* [Information shown]
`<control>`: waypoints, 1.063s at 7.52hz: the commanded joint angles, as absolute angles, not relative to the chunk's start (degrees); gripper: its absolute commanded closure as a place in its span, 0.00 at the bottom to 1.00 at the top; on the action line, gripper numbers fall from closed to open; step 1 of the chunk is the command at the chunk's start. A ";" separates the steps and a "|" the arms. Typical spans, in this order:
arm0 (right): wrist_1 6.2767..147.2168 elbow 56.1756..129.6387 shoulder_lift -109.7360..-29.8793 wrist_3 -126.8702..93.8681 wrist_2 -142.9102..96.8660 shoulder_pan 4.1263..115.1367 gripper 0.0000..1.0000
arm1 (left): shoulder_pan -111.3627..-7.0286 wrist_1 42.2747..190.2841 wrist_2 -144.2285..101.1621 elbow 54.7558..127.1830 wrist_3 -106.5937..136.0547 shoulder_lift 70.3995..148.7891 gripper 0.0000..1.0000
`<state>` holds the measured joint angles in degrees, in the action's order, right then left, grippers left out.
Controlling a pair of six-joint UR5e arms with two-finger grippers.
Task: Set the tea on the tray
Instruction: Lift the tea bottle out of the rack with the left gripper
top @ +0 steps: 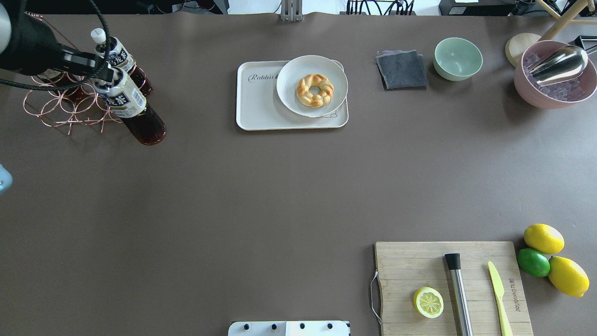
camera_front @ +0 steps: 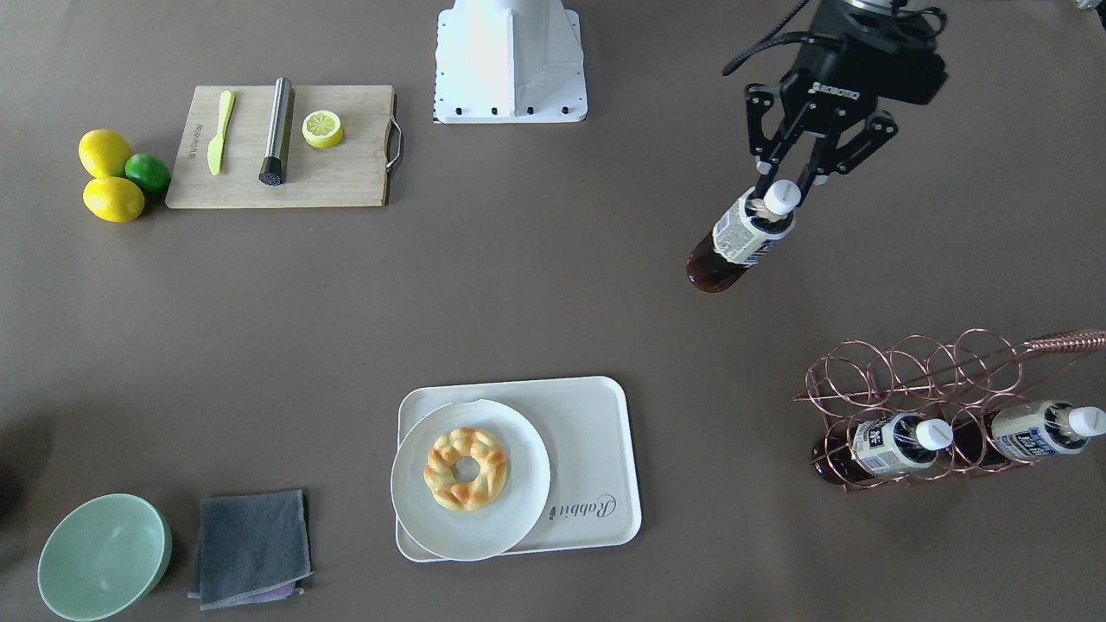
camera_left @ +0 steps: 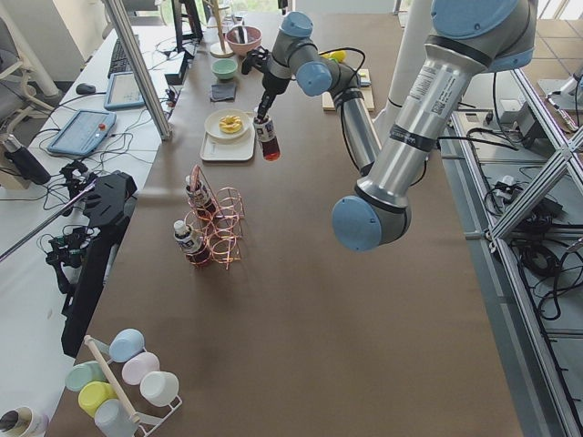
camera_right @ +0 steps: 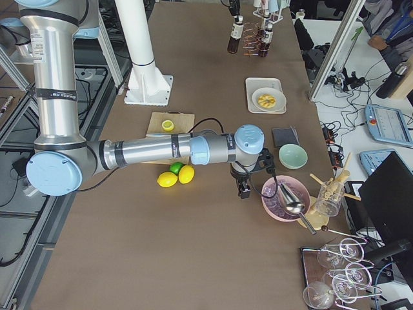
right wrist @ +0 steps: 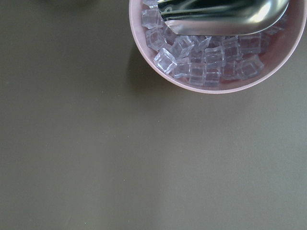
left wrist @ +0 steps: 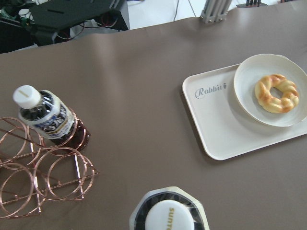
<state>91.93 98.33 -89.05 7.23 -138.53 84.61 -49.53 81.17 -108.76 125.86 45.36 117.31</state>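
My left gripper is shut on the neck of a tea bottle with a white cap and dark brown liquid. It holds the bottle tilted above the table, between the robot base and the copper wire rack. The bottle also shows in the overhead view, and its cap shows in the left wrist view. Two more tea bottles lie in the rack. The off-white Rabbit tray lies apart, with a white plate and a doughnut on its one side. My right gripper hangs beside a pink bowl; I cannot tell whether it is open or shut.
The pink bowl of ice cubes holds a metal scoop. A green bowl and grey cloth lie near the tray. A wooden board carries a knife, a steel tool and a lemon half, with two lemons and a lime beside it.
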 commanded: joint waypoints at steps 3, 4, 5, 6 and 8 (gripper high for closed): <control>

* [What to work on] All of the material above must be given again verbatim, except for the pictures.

* [Response for this exercise]
`<control>`: waypoints, 1.063s at 7.52hz: the commanded joint angles, as absolute angles, not relative to the chunk's start (degrees); gripper: its absolute commanded closure as a place in its span, 0.00 at the bottom to 1.00 at the top; on the action line, gripper numbers fall from closed to open; step 1 of the chunk is the command at the chunk's start. A ";" separates the steps and a "|" the arms. Typical spans, in this order:
arm0 (right): wrist_1 6.2767..147.2168 elbow 56.1756..129.6387 shoulder_lift -109.7360..-29.8793 wrist_3 -126.8702..93.8681 wrist_2 -142.9102..96.8660 shoulder_pan 4.1263..115.1367 gripper 0.0000..1.0000
arm1 (left): shoulder_pan -111.3627..-7.0286 wrist_1 42.2747..190.2841 wrist_2 -144.2285..101.1621 elbow 54.7558..127.1830 wrist_3 -106.5937..136.0547 shoulder_lift 70.3995..148.7891 gripper 0.0000..1.0000
`<state>` holds the measured joint angles in degrees, in the action's order, right then left, grippers left out.
Controlling a pair of six-joint UR5e arms with two-finger grippers.
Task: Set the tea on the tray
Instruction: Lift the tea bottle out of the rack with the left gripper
top @ +0 steps: 
camera_front @ +0 steps: 
camera_left @ +0 steps: 
camera_right @ +0 steps: 
right wrist @ +0 steps: 
left wrist @ +0 steps: 
<state>91.93 98.33 -89.05 7.23 -138.53 84.61 -49.53 81.17 -108.76 125.86 45.36 117.31</state>
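My left gripper is shut on the neck of a tea bottle with a white cap and dark brown liquid. It holds the bottle tilted above the table, between the robot base and the copper wire rack. The bottle also shows in the overhead view, and its cap shows in the left wrist view. Two more tea bottles lie in the rack. The off-white Rabbit tray lies apart, with a white plate and a doughnut on its one side. My right gripper hangs beside a pink bowl; I cannot tell whether it is open or shut.
The pink bowl of ice cubes holds a metal scoop. A green bowl and grey cloth lie near the tray. A wooden board carries a knife, a steel tool and a lemon half, with two lemons and a lime beside it.
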 commanded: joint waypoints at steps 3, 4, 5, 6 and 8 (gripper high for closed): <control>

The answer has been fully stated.